**PROMPT**:
Scan the data below for the string "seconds". Show every line where it turns up.
= Beginning of Section =
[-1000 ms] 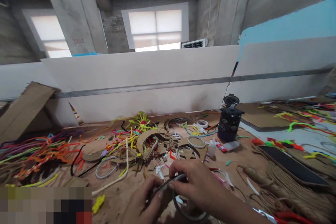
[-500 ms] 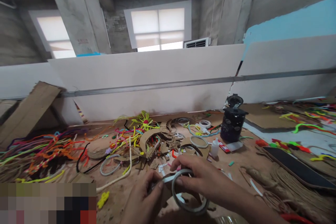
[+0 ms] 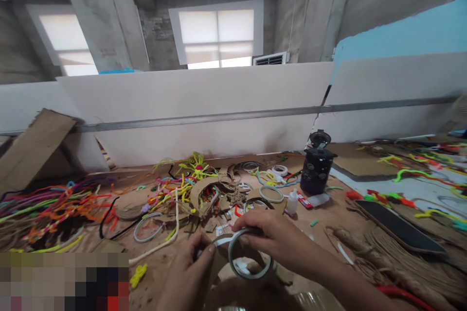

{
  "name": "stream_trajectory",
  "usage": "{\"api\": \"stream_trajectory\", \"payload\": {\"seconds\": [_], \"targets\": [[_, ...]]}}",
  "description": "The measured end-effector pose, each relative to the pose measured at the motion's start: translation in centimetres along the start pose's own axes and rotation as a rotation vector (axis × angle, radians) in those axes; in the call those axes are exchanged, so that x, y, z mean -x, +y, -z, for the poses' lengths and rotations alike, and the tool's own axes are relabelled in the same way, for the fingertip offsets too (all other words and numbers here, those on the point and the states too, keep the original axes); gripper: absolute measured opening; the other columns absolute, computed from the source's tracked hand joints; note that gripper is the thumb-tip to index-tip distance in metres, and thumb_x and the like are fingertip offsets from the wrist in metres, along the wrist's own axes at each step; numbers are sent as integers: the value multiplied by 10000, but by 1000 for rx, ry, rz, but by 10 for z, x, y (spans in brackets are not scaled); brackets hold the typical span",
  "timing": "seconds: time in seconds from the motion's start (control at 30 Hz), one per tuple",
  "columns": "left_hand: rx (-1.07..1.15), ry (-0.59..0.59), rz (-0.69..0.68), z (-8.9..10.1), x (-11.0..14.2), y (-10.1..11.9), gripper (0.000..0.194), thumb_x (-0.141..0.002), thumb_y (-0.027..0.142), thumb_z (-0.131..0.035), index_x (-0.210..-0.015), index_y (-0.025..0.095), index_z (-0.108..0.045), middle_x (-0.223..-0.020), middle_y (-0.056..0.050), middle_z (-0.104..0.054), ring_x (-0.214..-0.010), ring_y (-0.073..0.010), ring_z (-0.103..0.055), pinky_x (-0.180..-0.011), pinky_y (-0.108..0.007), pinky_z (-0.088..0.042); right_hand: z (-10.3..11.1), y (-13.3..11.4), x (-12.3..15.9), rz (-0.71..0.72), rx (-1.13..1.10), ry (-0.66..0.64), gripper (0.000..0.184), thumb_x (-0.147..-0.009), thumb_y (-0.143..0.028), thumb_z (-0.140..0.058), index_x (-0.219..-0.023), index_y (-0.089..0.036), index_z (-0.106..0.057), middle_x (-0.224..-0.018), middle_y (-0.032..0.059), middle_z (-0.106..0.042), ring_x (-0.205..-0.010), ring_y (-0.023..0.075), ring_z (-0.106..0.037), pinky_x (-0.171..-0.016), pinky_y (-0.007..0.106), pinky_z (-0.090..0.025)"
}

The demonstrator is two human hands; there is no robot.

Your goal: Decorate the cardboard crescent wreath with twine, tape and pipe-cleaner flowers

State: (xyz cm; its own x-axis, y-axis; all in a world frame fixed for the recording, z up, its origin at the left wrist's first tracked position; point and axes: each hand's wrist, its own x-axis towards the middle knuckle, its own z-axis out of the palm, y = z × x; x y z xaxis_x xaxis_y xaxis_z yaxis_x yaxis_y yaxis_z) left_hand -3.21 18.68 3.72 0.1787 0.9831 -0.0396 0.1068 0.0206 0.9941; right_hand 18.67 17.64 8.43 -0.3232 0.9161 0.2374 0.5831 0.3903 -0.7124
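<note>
My right hand (image 3: 268, 231) grips a thin, nearly used-up roll of tape (image 3: 251, 277) by its upper rim, so the ring stands facing me. From the roll a short white strip (image 3: 223, 240) runs left toward my left hand (image 3: 193, 260). The left thumb and fingers are pinched on the edge of a curved brown cardboard strip (image 3: 219, 258), which passes behind the roll. Part of the cardboard is hidden by the roll and my hands. A yellow twisted pipe-cleaner piece (image 3: 138, 275) lies left of my left hand.
Beyond my hands lie more rings (image 3: 270, 194), cardboard scraps (image 3: 204, 194) and a small white glue bottle (image 3: 292, 202). A black lidded cup (image 3: 316, 170) stands behind it. Coloured pipe cleaners (image 3: 62, 214) heap at left; a dark phone-like slab (image 3: 399, 226) and coiled cord (image 3: 394, 257) lie right.
Both hands, the roll and the cardboard have shifted slightly left in view, and the whole scene has too. The roll is turned to face me more squarely, and more white strip shows.
</note>
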Motion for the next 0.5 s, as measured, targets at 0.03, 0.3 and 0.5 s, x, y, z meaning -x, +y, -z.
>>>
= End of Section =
**EXERCISE SOLUTION**:
  "usage": "{\"api\": \"stream_trajectory\", \"payload\": {\"seconds\": [_], \"targets\": [[_, ...]]}}",
  "timing": "seconds: time in seconds from the motion's start (control at 30 Hz), one per tuple",

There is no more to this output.